Hate-Driven Development

Most development at Atomic gets done in Vim, but occasionally we get work that better fits the use of Visual Studio or IntelliJ IDEA. When we do, we take advantage of the intelligent code features of these IDEs. Despite occasionally feeling slower in .NET or Java than in, say, Ruby or CoffeeScript, one way to keep up the pace is with a technique we call Hate-Driven Development.
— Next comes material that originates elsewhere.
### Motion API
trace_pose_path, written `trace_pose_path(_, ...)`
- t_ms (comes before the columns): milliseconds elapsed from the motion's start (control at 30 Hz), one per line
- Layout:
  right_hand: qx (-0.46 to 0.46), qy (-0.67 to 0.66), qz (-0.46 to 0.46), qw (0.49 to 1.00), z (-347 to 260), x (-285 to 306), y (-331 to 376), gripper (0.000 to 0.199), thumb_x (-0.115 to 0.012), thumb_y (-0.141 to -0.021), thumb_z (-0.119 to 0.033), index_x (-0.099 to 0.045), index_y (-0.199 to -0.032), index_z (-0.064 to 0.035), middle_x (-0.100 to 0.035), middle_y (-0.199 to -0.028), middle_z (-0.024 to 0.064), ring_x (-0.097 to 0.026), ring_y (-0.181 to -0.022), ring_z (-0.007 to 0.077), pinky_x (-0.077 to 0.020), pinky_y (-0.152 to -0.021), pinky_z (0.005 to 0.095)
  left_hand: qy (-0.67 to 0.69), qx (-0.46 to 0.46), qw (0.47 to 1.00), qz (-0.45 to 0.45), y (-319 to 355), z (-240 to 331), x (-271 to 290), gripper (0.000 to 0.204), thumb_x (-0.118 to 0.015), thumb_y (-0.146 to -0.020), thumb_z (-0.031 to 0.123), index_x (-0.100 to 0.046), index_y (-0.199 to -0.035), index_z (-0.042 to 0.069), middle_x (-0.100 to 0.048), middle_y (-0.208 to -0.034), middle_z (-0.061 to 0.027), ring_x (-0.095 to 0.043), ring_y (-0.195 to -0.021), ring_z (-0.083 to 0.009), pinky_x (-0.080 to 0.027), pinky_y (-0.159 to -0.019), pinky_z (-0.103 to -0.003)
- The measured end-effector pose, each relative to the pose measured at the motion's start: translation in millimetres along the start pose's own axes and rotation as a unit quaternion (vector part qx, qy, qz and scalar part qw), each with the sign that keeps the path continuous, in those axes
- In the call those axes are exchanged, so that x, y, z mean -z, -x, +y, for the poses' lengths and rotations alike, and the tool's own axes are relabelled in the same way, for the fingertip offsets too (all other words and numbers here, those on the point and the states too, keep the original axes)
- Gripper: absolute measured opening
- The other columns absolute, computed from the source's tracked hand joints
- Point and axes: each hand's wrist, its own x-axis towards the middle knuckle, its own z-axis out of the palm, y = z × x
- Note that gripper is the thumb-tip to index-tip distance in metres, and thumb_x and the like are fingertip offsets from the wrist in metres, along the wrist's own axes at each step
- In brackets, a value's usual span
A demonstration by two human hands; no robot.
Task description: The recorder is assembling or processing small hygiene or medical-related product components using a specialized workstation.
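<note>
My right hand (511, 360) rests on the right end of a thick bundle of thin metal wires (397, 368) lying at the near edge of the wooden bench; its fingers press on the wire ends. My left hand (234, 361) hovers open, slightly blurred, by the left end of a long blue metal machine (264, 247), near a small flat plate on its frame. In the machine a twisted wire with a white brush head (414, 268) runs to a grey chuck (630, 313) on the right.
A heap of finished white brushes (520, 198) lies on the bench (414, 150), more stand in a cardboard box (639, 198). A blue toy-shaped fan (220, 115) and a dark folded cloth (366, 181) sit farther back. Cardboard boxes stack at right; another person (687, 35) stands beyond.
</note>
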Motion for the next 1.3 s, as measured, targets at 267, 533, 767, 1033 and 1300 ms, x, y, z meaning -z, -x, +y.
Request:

m not talking about this kind of HDD, where you hate the code. At Atomic, HDD refers to the editor hating you. Our sense of the word refers to the horror-inducing full-saturation red highlights that appear all over the code when you use instances of unknown classes or call methods that don’t yet exist:

By letting these hints guide the use of code helpers in the editor, you can drive a feature from failing test to completion with a lot less manual typing of overwrought syntax. The technique goes something like this:

  1. Write the test
  2. The class under test doesn’t exist; auto-create it
    • The method under test doesn’t exist; auto-declare it with infered parameter types
    • The collaborating objects aren’t available; inject instances or assign fields
    • Auto-create expected method stubs on collaborating objects, etc.
  3. Run the test
  4. The test fails
  5. Write the method
  6. The test passes

Getting used to letting go of future concerns and writing speculative code into tests takes practice. Once mastered, this approach lets me focus on what a feature needs to do, instead of all the “boilerplate” code I need to write before writing the feature and getting a passing test. HDD works even better when paired with interaction-based TDD and Presenter- (or ViewModel-) First patterns.

Fortunately, I don’t miss this intelligent hinting when I’m writing features in higher-level, dynamic languages. The need for boilerplate tends to be less anyway, so the process of speculating a test and then writing signatures to make the test fail isn’t as long-winded and repetitive.

Next time you are using a type-checked language or an intelligent editor like IntelliJ, try HDD. You might learn to love the editor telling you what to do next.

“Good. Use your aggressive feelings, boy. Let the hate flow through you.” – The Emperor

  • Karl says:

    At least in Visual Studio, go to Tools > Options > Text Editor > C# > Advanced. You can turn off the underline errors and live semantic errors; I believe there are similar options in IntelliJ. You can even turn off intellisense if you like. It also sounds like you may enjoy using the dynamic keyword in C# (new to C#4) . You may also benefit from writing your own Code Snippet functionality in VS to help speed the process along.

    • Karlin Fox says:

      Thanks for the tips Karl, but I hope I haven’t confused my point: I appreciate the underlines and live errors, as they inform my TDD process and guide the auto-creation tools to write the boilerplate for me as I add tests and features. And while I definitely use custom code snippets for boilerplate that isn’t built into the IDE (Guice annotations, for instance), I prefer to let the tools do as much for me as possible. When I have to write C# or Java, I want intentions and intellisense, etc. to make my TDD workflow smooth!

      Basically, I’m saying the “hate” is on the screen for a reason, use it! Give in to the Dark Side!

  • CSX321 says:

    This isn’t exactly the same thing you’re talking about, but it reminds me of how I tackled porting a project from Windows Mobile to Android. I just dumped it all in and kept fixing it until nothing was highlighted anymore. For this particular app, it worked great!

  • Richard says:

    No! What you describe is Love Driven Development… love the IDE and it’ll love you back

    Whatever you end up calling it, this is hands down the best way to write code.

    • Karlin Fox says:

      Richard, I like your term for it too. You hit the nail on the head that this is a great way to embrace the IDE and get the full benefit for it. We call it “hate” as a tongue-in-cheek anthropomorphism of the editor yelling at you about your incomplete code, and as a subtle jab at serious attempts to label every development technique with *DD. Love has a sweeter ring to it. Maybe we could provide a color scheme that makes it highlight in pink? ;)

      I’d like to think that JetBrains was looking at “tests first” as a use-case for these intelligent features but, even if they weren’t, I’m glad they’re adaptable to the practice.

      • Karl says:

        I think youre on to something with highlighting in pink. Theres a surprising amount of research out there on the effects color on our emotions and behavior, like This (PDF). A few tweaks to the color palette and you could go from Hate Driven Development to Sedative Driven Development ;) . Though being severely color blind myself, I’m not sure I would even be able to notice the change from red to pink.